Iterative Workflow (Interview Phase)
This is a more flexible alternative (src/utils/messages.ts:3323-3383), controlled by isPlanModeInterviewPhaseEnabled(). The key difference is no phases — it’s a continuous loop:
Loop:
1. Explore — Read code with read-only tools
2. Update the plan file — Write every discovery immediately
3. Ask the user — Ask when encountering ambiguity
→ Return to 1, until the plan is complete
The critical prompt difference shows in the conversational style:
5-Phase mode: "Launch up to 3 Explore agents IN PARALLEL"
→ Encourages the model to explore extensively, then synthesize
Iterative mode: "Start by quickly scanning a few key files...
Then write a skeleton plan and ask the user your first round of questions.
Don't explore exhaustively before engaging the user."
→ Encourages quick interaction, progressive deepening
9.4.3 Phase 4’s Four Experiment Variants
Phase 4 (format requirements for the final plan) is an ongoing A/B experiment (tengu_pewter_ledger), with four variants (src/utils/messages.ts:3156-3205):
| Variant | Key Difference | Goal |
|---|---|---|
| control | Full format: Context + recommended approach + file paths + verification steps | Baseline |
| trim | One-line Context + single verification command | Moderate compression |
| cut | No Context paragraph + one line per file + single verification command | Heavy compression |
| cap | No prose at all + one bullet per file + hard limit of 40 lines | Maximum compression |
The motivation for this experiment comes from production data: baseline (control) plan files have a p50 of 4,906 characters, p90 of 11,617 characters, and a mean of 6,207 characters. Opus output costs 5x its input price, so overly long plan files directly inflate costs. Moreover, rejection rate correlates positively with plan length: plans <2K have a 20% rejection rate, while plans >20K hit 50% rejection. In other words, the longer the plan, the less satisfied the user.
9.5 Plan File Management
9.5.1 File Naming and Storage
Each session’s plan file is stored in the ~/.claude/plans/ directory, with a randomly generated word slug as the filename:
~/.claude/plans/bold-eagle.md ← Main session's plan
~/.claude/plans/bold-eagle-agent-7.md ← Sub-agent 7's plan
src/utils/plans.ts:32-49:
export function getPlanSlug(sessionId?: SessionId): string {
const id = sessionId ?? getSessionId()
const cache = getPlanSlugCache()
let slug = cache.get(id)
if (!slug) {
const plansDir = getPlansDirectory()
// Retry up to 10 times to avoid filename collisions
for (let i = 0; i < MAX_SLUG_RETRIES; i++) {
slug = generateWordSlug()
const filePath = join(plansDir, `${slug}.md`)
if (!getFsImplementation().existsSync(filePath)) {
break
}
}
cache.set(id, slug!)
}
return slug!
}The slug is cached within the session (planSlugCache: Map<SessionId, string>), ensuring the same session always writes to the same file. Why word slugs instead of UUIDs? Because users may need to manually open and edit this file — bold-eagle.md is far more recognizable and memorable than a3f7b2c1-4d5e-6f78.md.
9.5.2 Resume and Fork
When a user resumes a previous session, the corresponding plan file needs to be recovered.

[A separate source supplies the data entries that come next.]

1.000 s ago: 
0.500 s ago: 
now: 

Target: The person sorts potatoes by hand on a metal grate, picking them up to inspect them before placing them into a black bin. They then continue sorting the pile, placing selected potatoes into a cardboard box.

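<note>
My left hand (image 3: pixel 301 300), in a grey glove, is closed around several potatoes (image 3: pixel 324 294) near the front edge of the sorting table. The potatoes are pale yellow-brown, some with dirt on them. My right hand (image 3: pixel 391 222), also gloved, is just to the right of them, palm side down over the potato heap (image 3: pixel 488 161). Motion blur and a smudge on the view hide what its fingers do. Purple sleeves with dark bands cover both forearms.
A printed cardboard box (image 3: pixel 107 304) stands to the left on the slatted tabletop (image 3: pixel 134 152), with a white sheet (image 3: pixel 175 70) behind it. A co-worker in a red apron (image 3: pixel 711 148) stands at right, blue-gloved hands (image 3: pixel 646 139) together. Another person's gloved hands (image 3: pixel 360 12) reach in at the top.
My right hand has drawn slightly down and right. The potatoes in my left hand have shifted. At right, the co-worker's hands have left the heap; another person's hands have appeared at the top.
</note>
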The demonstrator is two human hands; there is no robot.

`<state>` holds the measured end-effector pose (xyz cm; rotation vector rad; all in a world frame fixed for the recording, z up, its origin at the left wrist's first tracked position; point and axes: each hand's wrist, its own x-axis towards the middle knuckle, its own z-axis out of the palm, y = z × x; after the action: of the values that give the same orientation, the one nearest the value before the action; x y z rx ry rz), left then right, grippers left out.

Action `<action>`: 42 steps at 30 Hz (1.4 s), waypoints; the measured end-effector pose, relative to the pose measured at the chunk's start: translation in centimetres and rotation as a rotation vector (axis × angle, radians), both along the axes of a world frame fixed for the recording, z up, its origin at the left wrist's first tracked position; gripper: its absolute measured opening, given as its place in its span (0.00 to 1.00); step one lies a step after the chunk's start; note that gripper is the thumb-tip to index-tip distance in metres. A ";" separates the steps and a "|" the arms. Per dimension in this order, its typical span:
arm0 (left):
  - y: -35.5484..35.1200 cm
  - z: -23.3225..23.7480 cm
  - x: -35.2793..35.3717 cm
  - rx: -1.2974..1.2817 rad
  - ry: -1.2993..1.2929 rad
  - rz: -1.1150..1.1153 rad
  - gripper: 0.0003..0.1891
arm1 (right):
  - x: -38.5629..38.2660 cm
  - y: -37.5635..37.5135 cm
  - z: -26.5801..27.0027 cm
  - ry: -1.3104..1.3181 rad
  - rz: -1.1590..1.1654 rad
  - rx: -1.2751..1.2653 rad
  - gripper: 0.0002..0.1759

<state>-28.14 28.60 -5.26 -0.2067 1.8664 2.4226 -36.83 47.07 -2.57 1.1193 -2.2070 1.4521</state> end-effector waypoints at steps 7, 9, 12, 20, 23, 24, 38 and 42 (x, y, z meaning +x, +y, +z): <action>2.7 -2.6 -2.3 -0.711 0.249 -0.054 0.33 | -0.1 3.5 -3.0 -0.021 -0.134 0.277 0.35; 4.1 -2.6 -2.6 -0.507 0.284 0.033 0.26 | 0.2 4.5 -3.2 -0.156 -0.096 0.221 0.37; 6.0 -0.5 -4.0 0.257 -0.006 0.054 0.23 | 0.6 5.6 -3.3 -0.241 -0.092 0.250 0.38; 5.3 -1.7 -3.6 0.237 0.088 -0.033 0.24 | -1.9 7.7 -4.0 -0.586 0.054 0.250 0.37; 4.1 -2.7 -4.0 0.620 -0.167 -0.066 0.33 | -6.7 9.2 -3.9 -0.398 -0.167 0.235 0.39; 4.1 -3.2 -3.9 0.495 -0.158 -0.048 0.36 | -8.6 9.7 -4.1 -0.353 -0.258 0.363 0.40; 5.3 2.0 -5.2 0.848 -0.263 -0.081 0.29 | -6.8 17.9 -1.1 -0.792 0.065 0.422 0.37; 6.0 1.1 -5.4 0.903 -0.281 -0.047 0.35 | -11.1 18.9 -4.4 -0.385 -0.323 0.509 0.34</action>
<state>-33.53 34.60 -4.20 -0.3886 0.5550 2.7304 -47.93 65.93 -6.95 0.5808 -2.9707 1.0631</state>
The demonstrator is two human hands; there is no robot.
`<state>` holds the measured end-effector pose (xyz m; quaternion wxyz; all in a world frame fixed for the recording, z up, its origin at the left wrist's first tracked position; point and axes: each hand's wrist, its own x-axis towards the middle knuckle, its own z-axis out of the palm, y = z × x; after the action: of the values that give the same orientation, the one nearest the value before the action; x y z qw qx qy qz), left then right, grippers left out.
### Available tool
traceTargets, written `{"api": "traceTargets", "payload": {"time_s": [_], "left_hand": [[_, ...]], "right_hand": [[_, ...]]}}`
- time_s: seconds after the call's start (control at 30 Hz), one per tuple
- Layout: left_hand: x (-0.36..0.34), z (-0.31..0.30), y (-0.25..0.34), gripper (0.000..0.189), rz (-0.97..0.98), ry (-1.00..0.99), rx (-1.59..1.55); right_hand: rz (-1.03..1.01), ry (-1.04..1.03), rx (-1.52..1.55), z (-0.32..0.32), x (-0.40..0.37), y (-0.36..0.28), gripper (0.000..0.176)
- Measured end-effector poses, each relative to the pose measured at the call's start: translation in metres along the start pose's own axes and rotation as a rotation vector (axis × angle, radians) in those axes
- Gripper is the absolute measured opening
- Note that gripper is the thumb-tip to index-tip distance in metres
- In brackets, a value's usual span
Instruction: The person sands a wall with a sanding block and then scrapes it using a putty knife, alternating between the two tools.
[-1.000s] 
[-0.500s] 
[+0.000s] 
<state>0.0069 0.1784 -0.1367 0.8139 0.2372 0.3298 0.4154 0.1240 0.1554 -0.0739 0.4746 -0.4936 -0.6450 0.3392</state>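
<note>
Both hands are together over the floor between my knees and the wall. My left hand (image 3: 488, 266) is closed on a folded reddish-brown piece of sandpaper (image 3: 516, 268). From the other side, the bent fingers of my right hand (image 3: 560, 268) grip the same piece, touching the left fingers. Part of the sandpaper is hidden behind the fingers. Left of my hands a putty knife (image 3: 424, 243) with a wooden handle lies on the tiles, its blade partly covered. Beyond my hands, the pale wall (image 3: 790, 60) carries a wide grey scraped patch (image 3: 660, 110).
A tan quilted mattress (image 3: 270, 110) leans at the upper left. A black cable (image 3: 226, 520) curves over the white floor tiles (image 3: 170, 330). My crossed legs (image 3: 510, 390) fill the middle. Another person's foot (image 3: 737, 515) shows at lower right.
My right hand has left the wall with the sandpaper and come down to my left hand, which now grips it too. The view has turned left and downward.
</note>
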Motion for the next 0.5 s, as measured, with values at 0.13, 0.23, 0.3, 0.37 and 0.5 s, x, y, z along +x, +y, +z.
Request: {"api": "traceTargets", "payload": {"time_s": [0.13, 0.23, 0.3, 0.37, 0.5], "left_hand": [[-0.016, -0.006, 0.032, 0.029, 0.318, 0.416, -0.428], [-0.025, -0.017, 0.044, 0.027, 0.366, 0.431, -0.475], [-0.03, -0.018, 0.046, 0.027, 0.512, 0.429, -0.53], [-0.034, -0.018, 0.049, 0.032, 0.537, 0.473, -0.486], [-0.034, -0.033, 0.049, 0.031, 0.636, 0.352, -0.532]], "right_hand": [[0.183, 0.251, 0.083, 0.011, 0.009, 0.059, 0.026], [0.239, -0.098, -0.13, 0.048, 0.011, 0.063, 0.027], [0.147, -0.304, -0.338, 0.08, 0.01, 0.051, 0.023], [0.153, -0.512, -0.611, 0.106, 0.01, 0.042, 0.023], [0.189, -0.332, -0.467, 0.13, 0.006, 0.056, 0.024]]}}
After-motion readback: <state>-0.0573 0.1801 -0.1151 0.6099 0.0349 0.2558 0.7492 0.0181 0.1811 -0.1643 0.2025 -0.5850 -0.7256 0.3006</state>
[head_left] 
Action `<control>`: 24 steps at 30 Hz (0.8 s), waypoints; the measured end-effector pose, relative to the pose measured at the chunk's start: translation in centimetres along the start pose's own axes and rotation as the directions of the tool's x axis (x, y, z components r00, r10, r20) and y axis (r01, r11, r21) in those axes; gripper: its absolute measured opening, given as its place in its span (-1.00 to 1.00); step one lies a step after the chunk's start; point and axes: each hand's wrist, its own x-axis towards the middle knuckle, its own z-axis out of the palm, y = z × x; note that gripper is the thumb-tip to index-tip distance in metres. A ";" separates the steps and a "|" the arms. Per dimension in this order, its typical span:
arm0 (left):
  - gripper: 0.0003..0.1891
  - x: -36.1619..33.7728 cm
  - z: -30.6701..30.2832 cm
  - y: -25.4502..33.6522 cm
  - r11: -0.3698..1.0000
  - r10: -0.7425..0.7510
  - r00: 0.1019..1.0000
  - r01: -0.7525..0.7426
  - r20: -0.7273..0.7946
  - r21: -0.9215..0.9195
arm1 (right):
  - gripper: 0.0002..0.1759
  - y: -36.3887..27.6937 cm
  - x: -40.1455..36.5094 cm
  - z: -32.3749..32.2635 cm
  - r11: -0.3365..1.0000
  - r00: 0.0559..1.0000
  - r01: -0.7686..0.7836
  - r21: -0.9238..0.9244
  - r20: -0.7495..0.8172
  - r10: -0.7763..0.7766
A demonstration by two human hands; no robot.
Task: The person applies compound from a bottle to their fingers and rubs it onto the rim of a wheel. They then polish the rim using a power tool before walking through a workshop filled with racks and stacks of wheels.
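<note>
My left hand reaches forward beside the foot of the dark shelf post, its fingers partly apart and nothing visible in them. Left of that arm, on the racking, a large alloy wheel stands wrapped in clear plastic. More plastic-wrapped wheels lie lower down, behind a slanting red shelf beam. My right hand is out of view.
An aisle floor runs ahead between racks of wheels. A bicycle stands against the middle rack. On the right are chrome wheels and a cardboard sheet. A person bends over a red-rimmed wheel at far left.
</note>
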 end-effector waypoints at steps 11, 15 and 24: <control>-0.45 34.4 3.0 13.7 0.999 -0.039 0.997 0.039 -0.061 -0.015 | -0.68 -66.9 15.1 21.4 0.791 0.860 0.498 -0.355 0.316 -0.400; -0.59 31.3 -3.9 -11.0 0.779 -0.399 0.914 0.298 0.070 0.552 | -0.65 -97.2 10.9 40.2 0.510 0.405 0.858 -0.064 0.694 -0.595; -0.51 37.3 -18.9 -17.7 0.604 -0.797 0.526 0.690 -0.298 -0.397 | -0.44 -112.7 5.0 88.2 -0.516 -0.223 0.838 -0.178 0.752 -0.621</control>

The reason it needs as many as 5 recovery layers is fundamentally because local sessions and remote sessions (CCR) have entirely different file persistence capabilities: local users’ plan files are stored safely on disk, making recovery straightforward; but remote users’ pods can be reclaimed at any time, meaning the file may no longer exist, so the system must attempt recovery from various locations in the transcript.
copyPlanForResume() (src/utils/plans.ts:164-230) uses a layered recovery strategy:
1. Direct file read → File is still on disk (common for local sessions)
2. File snapshot recovery → Recovered from file_snapshot messages in the transcript (remote sessions)
3. ExitPlanMode input → Extracted from the plan field in tool_use blocks
4. planContent field → Extracted from the planContent field of user messages
5. plan_file_reference → Extracted from attachments created by auto-compact
Why so many recovery strategies? Because remote sessions (CCR) don’t persist files. Local users’ plan files sit safely in ~/.claude/plans/, but remote users’ pods can be reclaimed at any time. So Claude Code calls persistFileSnapshotIfRemote() during every normalizeToolInput(), writing the plan content as a file_snapshot system message into the transcript — the only reliable persistence channel.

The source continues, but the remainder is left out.